Task goal. Using the material below, return exactly the lines between the one holding "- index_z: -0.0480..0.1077" and the one holding "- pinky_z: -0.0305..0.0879", inclusive, and no others.

Supplied information.
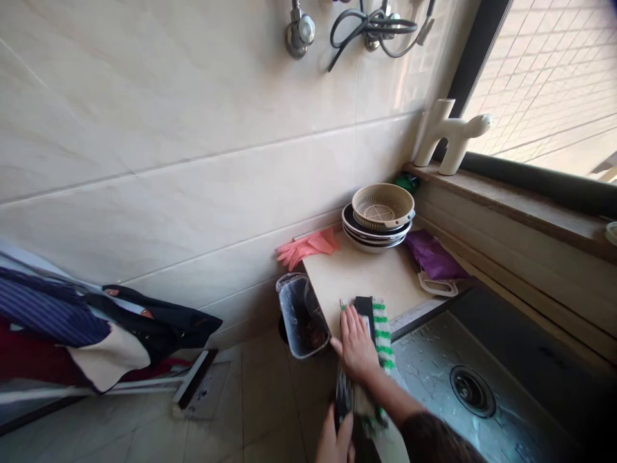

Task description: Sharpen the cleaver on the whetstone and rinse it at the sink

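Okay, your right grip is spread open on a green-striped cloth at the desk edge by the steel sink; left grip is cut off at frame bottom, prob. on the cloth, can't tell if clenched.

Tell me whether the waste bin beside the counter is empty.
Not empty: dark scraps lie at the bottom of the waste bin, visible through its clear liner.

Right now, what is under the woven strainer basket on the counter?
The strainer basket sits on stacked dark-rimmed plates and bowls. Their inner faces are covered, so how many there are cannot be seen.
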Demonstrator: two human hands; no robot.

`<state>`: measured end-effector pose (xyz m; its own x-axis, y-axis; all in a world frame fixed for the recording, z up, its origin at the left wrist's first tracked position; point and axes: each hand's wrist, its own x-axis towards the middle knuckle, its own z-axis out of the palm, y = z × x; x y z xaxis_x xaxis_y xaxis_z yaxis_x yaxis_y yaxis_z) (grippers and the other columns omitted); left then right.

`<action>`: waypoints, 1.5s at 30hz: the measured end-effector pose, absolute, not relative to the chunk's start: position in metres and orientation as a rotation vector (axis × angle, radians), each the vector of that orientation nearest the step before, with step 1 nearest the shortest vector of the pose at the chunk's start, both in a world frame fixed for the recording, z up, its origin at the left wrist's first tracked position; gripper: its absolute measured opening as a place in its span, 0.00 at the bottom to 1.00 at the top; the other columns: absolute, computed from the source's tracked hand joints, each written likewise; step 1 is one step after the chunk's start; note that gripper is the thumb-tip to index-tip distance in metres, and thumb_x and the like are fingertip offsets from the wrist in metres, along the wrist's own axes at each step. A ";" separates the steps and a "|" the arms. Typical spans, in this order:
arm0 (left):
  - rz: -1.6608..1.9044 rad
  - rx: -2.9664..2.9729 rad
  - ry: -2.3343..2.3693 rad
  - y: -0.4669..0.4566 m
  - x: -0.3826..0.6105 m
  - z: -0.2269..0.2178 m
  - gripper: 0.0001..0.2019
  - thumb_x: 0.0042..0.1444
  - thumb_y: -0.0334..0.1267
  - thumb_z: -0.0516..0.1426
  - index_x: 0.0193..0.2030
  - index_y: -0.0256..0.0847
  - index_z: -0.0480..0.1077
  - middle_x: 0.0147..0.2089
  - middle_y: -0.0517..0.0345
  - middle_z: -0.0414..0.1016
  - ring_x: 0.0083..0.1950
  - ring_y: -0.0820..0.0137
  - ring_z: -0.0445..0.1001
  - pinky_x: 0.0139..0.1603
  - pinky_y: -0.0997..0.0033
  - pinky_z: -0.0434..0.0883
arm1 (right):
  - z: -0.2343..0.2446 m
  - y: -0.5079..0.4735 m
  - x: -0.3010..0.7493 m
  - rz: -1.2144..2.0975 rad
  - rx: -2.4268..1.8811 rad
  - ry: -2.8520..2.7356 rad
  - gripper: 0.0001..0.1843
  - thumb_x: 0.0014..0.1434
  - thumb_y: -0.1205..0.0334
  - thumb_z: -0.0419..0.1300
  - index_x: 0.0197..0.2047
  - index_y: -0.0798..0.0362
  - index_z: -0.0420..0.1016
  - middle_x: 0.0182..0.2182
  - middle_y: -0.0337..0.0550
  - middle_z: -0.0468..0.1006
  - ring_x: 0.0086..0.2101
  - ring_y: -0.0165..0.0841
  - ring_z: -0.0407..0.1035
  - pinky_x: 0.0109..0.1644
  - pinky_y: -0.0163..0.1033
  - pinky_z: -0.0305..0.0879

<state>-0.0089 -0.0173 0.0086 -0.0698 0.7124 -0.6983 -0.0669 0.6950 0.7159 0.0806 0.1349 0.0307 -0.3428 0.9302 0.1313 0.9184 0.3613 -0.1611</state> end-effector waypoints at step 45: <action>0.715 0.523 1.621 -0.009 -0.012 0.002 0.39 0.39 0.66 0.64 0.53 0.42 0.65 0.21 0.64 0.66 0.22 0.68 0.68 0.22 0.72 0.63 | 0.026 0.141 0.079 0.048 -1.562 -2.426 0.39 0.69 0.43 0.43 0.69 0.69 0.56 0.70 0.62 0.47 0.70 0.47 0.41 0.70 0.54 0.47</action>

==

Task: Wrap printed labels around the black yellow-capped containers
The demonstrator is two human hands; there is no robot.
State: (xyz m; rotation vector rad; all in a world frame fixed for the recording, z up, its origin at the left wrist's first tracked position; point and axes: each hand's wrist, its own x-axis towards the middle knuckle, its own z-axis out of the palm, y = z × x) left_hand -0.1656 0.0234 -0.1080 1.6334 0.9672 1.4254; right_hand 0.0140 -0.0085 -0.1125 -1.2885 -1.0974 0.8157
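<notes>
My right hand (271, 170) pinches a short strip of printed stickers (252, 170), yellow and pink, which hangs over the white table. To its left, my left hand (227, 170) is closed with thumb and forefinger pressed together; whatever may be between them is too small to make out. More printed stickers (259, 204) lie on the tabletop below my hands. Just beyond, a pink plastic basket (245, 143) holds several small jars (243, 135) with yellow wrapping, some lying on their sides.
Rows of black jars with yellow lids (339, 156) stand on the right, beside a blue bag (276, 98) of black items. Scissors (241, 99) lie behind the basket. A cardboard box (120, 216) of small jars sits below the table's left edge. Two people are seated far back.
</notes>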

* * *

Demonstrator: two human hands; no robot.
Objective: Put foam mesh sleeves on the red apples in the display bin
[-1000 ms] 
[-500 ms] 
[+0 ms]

Answer box.
  - index_z: -0.0480..0.1077
  - middle_x: 0.0147..0.2089
  - middle_y: -0.0517..0.0345
  - middle_z: -0.0414..0.1016
  - ring_x: 0.0083..0.1950
  - ring_y: -0.0820..0.0137
  - ring_z: -0.0445..0.1001
  - pinky_x: 0.0139..0.1603
  - pinky_y: -0.0997..0.0033
  - pinky_z: -0.0434..0.0883
arm1 (right):
  - z: -0.2343..0.2446 m
  - y: -0.5079..0.4735 m
  - x: -0.3010..0.7493 m
  - rz: -1.2144..2.0975 rad
  - rx: -2.4268..1.8811 rad
  - ry: -2.8520..2.7356 rad
  - gripper: 0.0001..0.1843
  - thumb_x: 0.0014..0.1434
  - thumb_y: -0.1205..0.0334
  - thumb_z: -0.0419..0.1300
  - index_x: 0.0197..0.2047
  - index_y: -0.0798..0.0362
  - index_z: -0.0420..0.1016
  - middle_x: 0.0182..0.2182
  - middle_y: -0.0337..0.0550
  - middle_z: -0.0468..0.1006
  - ring_x: 0.0086..0.2101
  - ring_y: -0.0165..0.0841
  - ring_z: -0.0407..0.1035
  - pinky_x: 0.0109..0.1644
  - pinky_y: -0.0163..0.1033
  - pinky_z: -0.0305..0.0879

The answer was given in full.